## [WORK ORDER]
Stopping at the line that holds "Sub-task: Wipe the", repeat the lines below exactly, starting from the very first and including that final line.

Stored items
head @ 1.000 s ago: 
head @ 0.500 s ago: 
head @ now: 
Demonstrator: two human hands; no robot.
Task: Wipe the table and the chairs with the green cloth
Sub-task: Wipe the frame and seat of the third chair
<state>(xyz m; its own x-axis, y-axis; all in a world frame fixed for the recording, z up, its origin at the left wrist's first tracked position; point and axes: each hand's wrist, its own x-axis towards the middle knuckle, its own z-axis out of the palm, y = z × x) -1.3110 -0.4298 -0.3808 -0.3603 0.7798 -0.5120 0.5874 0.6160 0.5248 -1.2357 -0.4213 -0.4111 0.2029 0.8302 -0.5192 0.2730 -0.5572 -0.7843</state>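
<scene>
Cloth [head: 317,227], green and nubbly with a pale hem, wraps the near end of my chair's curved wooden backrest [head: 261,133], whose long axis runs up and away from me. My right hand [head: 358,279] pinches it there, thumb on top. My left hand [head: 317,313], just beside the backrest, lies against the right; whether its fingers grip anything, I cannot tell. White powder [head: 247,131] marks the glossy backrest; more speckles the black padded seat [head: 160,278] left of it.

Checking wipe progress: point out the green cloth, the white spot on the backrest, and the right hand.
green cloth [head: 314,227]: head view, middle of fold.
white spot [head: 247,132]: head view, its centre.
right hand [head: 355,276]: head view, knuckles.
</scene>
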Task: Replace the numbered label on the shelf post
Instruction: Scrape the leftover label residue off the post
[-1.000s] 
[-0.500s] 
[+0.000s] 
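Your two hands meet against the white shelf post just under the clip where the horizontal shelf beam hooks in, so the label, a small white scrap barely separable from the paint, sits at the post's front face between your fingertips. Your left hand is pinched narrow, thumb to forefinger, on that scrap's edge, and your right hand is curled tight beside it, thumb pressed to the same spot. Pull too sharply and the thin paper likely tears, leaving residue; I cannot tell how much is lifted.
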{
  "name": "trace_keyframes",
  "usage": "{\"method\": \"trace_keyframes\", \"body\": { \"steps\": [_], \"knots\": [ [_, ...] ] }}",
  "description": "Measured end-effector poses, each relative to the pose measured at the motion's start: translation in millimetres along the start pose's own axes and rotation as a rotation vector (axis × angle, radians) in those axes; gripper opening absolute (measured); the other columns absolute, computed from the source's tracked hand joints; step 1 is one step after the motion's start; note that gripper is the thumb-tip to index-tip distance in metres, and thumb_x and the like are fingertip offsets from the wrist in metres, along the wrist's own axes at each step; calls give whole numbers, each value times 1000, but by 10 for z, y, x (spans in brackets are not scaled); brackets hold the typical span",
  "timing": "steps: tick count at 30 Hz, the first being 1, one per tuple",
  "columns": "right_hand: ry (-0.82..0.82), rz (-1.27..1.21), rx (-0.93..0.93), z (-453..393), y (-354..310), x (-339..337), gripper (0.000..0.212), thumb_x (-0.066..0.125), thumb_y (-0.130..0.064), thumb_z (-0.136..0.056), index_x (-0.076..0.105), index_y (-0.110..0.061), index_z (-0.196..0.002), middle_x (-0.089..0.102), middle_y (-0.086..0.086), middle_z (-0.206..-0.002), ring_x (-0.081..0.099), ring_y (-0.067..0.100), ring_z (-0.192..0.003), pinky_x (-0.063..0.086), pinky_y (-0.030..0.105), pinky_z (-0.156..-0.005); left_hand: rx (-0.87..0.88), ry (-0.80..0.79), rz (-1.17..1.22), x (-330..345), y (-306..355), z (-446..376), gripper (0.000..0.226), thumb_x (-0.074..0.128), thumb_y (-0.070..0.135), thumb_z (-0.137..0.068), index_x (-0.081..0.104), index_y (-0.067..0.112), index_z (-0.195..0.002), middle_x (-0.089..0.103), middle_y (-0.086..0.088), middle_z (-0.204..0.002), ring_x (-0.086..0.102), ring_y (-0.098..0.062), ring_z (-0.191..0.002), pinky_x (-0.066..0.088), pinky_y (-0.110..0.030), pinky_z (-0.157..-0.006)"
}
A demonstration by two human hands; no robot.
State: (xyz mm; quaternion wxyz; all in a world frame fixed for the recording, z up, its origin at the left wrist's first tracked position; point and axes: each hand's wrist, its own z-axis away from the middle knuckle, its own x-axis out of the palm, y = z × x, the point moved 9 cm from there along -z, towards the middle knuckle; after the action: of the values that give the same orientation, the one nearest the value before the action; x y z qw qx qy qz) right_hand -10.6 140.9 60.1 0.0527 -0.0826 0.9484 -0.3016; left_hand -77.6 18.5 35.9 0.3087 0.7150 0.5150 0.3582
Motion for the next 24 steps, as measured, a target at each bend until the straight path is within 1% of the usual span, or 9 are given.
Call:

## [OUTPUT]
head @ 1.000 s ago: 
head @ 0.500 s ago: 
head @ now: 
Demonstrator: two human hands; no robot.
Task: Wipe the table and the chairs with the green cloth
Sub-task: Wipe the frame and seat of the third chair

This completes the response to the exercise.